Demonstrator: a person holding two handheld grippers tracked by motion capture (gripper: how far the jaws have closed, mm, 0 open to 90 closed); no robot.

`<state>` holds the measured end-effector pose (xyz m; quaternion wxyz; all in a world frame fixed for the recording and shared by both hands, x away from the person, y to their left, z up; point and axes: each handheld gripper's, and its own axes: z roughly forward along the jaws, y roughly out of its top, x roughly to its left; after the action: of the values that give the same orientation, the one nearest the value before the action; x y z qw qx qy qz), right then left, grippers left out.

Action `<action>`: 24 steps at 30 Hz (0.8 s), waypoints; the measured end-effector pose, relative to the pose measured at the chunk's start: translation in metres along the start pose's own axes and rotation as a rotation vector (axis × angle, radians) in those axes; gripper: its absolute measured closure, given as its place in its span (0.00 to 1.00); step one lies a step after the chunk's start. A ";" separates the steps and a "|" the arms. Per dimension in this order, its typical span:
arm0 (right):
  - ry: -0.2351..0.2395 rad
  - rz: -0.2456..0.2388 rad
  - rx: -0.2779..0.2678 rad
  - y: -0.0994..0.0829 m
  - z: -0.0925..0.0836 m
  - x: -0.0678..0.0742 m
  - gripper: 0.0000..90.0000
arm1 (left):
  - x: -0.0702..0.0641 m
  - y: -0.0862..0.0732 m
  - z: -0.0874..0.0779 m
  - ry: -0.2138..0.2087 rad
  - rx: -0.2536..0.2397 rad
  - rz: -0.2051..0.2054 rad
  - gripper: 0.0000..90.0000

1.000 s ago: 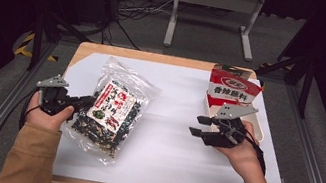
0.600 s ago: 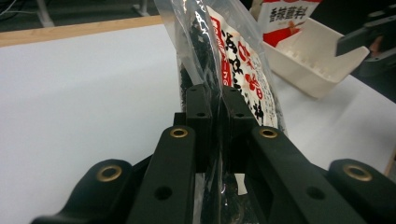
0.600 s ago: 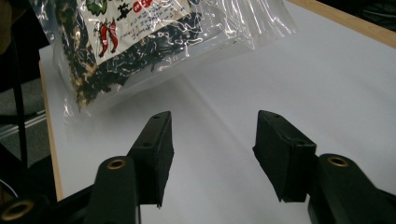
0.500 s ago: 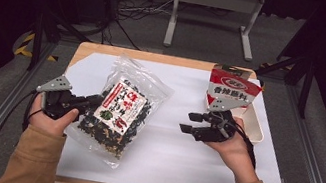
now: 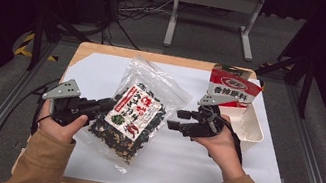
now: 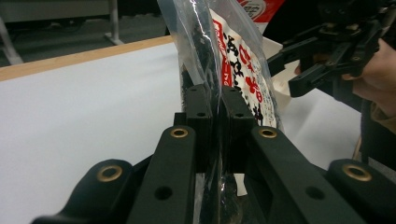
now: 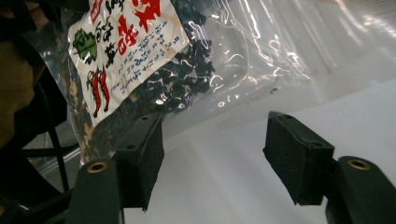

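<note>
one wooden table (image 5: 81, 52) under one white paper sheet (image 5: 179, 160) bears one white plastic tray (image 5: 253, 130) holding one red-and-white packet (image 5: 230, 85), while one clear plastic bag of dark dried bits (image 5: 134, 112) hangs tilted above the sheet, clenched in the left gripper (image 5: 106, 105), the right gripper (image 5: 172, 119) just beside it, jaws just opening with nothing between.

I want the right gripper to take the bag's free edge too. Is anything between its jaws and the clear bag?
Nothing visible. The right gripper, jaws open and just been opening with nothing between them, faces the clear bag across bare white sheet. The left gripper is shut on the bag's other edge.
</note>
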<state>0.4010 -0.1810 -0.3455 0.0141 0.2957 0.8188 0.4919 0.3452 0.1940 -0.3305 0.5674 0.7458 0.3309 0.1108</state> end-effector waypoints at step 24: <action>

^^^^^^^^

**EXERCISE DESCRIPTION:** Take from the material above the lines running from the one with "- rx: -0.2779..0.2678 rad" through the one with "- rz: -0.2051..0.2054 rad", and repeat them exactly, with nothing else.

**SOLUTION TO THIS EXERCISE:**
  - rx: -0.2779..0.2678 rad
  - y: -0.0994..0.0829 m
  - z: -0.0925..0.0836 m
  - x: -0.0678..0.0742 m
  - gripper: 0.0000..90.0000
arm1 (left):
  - x: -0.0702..0.0641 m
  - y: -0.0862..0.0732 m
  - z: -0.0874..0.0779 m
  - ry: -0.2138..0.2087 rad
  - rx: -0.2536..0.2397 rad
  - rz: -0.2051..0.2054 rad

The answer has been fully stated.